Было лето. Мама в деревне возилась со своим участком. И с ней произошло то, с чего, как она считает, и началась эта болезнь. Мама рассказывала: «Я уснула, но это был не совсем сон, а как дрема. И в этой дреме я как провалилась в какую-то яму, может, сознание потеряла, не понимаю. Но такое чувство, будто какая-то часть меня отключилась». Она потом врачам пыталась об этом рассказать, но, естественно, никто не прислушивался.
Вернувшись из деревни, мама снова пошла в поликлинику сообщить, что состояние ухудшилось. Ей снова назначили массаж. После 10-дневного курса массажа стало еще хуже. И дальше мы своими силами начали искать причины.
К тому моменту в городской больнице открылось отделение платных услуг. Мы прошли обследование по терапевтическому и неврологическому направлениям. В терапевтическом отделении дали заключение, что по их части проблем нет. Невролог же на МРТ увидел в позвоночнике, L4 позвонке, какое-то образование. Вот врачи и предположили, что парез ног начался из-за позвоночника. «Мы вас направим в нашу больницу, неврологическое отделение, проведем лечение».
После этого лечения маме стало еще хуже, и летом 2016 года мы повезли ее в Минск в Центр ортопедии и травматологии. Там сделали повторно МРТ и отправили оперировать позвоночник. «Да, парез ног, вероятнее всего, идет из-за этого образования». После операции сдали еще анализы на онкологию.
Повезли мы маму в Минск с одной тростью, увозили уже с двумя.
Примерно через месяц, когда анализы подтвердили отсутствие онкологии, начался курс реабилитации. Из него мы вышли в состоянии худшем, чем начинали. Я даже как-то обвинила маму в лени. Говорю: «Мама, ты ленишься. Это же позвоночник, мышцы. Ты должна делать зарядку, гимнастику». А она до слез: «Ну не получается, и все.
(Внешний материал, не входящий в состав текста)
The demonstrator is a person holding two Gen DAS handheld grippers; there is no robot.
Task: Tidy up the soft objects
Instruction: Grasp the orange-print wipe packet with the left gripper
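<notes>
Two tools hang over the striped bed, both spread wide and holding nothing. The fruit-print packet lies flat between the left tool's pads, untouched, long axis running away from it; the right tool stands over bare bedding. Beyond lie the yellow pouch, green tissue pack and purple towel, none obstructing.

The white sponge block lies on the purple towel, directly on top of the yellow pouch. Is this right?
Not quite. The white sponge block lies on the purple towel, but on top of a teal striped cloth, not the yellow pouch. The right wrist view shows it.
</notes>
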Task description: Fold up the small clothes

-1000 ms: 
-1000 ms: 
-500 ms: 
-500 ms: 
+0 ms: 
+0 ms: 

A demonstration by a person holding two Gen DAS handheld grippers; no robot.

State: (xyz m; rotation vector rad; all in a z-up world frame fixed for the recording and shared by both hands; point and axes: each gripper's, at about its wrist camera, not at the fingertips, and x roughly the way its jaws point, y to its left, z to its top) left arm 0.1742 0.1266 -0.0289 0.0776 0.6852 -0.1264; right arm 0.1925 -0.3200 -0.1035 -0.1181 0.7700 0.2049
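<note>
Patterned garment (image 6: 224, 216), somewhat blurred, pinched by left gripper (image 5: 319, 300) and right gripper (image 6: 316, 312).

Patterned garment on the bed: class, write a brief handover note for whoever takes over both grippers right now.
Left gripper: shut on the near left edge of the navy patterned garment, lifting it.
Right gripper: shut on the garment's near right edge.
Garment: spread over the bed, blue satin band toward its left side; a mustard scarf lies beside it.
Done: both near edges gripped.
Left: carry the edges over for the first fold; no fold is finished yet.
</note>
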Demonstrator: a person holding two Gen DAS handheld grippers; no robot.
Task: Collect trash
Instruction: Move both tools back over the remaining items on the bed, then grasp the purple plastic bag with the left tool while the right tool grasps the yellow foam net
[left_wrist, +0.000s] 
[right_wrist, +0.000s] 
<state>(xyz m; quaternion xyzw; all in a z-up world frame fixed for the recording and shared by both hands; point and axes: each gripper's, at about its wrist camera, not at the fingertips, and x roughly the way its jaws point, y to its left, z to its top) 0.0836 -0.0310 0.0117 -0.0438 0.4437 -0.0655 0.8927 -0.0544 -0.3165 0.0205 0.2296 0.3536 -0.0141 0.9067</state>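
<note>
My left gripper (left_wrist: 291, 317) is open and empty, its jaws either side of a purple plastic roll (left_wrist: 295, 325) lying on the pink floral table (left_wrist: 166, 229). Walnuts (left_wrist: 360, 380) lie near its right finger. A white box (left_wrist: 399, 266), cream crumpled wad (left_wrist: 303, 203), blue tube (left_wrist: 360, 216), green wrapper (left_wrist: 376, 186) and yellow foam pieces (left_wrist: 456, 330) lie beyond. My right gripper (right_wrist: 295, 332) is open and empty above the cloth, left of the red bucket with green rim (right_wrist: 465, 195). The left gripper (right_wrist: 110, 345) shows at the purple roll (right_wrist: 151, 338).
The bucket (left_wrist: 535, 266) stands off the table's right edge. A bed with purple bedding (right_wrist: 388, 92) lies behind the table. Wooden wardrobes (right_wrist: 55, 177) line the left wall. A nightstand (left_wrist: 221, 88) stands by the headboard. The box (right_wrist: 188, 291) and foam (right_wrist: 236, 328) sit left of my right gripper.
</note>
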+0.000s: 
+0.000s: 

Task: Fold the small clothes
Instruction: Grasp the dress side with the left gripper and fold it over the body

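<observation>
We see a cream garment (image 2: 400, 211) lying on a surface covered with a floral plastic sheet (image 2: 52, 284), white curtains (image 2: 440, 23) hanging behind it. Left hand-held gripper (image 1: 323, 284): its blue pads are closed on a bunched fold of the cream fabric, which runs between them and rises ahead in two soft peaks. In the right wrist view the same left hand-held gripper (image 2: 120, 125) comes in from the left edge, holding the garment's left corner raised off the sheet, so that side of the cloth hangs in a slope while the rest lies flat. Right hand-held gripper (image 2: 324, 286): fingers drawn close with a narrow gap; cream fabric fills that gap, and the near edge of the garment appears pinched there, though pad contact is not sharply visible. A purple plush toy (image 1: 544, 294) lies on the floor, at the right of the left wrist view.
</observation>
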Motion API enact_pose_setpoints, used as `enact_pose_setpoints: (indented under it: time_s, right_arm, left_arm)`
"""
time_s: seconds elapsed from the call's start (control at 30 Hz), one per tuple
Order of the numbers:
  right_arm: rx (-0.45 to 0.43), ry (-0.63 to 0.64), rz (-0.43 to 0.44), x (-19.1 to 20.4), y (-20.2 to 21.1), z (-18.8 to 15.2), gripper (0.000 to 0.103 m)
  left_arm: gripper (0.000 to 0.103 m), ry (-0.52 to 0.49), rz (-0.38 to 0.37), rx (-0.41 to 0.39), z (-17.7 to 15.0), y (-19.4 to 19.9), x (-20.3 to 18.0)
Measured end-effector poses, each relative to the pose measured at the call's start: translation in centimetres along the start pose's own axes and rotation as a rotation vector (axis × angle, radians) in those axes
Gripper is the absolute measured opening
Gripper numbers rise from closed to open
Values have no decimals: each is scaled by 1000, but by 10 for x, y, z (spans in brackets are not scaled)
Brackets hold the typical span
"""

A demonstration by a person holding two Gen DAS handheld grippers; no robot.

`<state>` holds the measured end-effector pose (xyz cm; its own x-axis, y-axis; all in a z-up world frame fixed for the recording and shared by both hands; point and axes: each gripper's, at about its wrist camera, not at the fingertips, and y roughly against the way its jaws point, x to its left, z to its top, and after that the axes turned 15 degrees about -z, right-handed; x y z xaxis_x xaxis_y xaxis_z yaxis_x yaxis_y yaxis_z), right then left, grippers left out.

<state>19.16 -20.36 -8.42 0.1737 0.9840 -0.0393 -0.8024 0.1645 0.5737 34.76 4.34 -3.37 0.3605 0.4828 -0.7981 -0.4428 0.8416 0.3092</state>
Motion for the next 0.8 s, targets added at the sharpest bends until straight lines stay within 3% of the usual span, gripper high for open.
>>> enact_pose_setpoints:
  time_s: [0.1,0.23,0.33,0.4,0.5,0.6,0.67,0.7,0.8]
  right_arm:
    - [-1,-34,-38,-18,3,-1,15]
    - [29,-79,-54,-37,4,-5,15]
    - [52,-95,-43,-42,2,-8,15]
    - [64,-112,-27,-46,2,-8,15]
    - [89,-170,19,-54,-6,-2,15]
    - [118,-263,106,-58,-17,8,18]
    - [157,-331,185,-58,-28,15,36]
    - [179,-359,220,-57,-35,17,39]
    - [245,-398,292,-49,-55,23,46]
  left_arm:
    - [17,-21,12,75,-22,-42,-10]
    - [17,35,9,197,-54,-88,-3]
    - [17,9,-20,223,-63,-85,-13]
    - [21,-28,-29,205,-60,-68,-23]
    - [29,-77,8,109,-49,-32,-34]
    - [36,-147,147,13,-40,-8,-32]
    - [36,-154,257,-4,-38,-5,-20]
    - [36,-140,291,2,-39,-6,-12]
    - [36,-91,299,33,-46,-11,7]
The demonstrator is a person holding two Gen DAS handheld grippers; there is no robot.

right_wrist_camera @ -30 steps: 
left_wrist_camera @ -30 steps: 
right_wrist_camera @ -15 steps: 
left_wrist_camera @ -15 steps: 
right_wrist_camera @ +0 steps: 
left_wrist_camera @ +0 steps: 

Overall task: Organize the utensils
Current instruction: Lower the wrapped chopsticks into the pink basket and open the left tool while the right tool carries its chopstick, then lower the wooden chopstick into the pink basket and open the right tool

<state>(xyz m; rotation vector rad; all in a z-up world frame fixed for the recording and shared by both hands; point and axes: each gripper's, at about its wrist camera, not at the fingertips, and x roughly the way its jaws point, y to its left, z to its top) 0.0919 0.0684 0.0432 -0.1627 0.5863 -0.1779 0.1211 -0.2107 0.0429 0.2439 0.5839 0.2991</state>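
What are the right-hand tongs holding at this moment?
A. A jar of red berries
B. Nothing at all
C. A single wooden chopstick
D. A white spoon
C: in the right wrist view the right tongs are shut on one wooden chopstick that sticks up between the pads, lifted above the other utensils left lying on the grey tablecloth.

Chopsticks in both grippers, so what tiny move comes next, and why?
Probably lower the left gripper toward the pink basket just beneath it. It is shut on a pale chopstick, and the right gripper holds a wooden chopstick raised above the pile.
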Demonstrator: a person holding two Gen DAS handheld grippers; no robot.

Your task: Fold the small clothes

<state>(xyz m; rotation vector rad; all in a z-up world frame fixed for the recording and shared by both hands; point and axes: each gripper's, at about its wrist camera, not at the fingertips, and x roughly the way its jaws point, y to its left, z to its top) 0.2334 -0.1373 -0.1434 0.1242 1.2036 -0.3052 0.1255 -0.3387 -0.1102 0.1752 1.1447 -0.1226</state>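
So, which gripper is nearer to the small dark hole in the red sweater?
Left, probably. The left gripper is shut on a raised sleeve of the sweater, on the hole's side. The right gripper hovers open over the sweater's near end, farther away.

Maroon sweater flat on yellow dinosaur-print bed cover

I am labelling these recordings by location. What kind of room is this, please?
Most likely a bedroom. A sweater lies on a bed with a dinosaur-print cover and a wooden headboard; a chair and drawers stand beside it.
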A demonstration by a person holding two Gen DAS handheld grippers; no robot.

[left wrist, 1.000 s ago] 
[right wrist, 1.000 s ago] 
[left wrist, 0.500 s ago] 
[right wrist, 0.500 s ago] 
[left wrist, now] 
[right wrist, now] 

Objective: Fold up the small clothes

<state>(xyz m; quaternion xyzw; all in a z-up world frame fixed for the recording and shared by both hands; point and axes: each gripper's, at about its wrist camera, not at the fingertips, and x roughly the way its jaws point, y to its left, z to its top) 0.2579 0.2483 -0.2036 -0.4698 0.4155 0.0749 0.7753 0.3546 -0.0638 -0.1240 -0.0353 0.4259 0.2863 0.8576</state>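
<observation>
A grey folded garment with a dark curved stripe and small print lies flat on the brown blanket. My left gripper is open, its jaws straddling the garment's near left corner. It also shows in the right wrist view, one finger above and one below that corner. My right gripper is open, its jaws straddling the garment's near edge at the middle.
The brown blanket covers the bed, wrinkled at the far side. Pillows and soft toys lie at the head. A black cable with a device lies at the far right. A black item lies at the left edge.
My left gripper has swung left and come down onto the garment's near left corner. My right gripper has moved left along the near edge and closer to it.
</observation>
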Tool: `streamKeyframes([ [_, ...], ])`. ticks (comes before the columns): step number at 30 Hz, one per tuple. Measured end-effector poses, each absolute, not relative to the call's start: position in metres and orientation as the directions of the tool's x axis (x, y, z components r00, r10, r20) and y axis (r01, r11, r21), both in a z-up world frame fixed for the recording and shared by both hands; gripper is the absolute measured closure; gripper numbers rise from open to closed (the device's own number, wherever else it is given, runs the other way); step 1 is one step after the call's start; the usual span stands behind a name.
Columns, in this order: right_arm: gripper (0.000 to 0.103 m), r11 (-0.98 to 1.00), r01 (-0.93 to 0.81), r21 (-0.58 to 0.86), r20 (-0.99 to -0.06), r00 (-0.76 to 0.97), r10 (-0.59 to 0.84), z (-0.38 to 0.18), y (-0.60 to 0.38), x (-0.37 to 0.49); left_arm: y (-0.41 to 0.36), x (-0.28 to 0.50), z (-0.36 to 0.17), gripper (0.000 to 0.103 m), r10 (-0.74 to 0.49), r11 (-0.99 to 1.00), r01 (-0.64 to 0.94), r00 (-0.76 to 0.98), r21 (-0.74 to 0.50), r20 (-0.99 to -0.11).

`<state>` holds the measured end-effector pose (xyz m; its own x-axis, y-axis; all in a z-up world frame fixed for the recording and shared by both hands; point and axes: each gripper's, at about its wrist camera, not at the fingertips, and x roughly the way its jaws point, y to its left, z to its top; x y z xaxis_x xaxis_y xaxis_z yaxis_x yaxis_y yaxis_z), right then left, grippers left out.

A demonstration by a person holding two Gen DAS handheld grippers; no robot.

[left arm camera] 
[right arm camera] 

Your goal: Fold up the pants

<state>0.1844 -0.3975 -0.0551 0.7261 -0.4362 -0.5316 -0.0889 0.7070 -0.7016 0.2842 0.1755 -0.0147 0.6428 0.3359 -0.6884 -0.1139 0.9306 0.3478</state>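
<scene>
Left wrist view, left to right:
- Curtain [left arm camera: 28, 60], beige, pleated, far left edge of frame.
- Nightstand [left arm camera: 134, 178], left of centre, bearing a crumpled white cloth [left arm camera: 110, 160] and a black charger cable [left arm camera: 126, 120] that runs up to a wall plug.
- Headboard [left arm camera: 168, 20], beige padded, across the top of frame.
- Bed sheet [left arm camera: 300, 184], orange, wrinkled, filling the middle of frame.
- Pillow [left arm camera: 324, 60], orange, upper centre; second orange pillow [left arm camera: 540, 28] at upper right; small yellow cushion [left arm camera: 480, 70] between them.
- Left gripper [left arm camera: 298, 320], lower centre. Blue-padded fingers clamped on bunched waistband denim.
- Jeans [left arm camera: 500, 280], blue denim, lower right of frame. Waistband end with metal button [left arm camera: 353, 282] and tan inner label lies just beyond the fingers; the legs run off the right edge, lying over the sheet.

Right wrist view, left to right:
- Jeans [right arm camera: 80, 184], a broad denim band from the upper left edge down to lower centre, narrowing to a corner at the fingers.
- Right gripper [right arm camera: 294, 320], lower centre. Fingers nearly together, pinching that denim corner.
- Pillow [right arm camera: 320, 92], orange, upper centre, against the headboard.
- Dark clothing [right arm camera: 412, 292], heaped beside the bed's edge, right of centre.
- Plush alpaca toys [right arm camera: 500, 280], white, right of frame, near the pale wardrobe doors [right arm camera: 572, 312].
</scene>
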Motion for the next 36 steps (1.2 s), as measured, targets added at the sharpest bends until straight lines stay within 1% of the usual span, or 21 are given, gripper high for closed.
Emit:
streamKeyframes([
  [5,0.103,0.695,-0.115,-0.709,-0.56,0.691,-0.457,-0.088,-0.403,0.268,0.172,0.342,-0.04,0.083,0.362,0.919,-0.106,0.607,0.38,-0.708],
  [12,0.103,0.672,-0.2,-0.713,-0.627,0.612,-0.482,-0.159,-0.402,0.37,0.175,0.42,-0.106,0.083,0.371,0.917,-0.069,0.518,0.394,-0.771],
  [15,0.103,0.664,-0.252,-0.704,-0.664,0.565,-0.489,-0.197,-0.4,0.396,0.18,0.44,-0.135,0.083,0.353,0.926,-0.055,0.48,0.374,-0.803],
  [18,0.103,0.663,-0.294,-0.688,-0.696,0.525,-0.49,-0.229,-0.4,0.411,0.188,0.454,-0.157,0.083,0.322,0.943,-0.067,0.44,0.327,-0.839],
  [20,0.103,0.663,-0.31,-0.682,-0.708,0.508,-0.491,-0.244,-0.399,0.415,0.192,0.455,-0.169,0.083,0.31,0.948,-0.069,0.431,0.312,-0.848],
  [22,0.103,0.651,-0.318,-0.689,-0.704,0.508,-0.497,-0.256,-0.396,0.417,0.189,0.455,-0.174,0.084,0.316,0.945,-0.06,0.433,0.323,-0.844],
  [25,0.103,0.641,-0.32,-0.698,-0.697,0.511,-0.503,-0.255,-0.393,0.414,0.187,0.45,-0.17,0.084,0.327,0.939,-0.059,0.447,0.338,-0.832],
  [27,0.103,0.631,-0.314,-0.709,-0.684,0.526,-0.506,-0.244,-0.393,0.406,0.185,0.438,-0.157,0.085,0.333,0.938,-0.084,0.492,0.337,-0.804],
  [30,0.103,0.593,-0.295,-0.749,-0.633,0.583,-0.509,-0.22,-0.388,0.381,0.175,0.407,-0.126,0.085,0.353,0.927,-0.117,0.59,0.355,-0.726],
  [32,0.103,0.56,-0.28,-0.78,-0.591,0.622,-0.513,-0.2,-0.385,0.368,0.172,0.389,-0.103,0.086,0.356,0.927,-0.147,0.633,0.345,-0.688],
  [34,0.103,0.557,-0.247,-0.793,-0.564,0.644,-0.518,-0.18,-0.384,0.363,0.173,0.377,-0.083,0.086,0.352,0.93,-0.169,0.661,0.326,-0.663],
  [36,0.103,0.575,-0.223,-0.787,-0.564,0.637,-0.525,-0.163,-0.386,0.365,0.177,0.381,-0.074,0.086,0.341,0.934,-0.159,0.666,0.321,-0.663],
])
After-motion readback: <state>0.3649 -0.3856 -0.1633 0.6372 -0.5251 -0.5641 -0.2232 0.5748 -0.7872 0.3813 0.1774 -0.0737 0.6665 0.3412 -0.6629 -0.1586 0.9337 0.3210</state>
Не могу сделать. У меня начинают трястись ноги, когда я до кухни дохожу».
Вторую реабилитацию прошли через две недели после первой. Мама перешла уже на костыли с подлокотниками. Тем не менее, нам написали: «Выписана с улучшением состояния». На мой вопрос: «Где улучшение состояния?», ответили: «Ну, мы делали обследование, по некоторым результатам есть улучшение».
Я тогда позвонила врачу Кириллу Пустовойтову, который делал маме операцию. Он сказал: «Приезжайте, будем смотреть. После операции прошло больше полугода – по всем срокам ваша мама должна была восстановиться». Снова поехали в Минск, снова делали МРТ всех отделов. Ну и, наконец, Кирилл говорит: «Надо писать вам направление в Центр неврологии (Республиканский научно-практический центр неврологии и нейрохирургии – прим. автора)». Он первый и написал диагноз БАС под вопросом.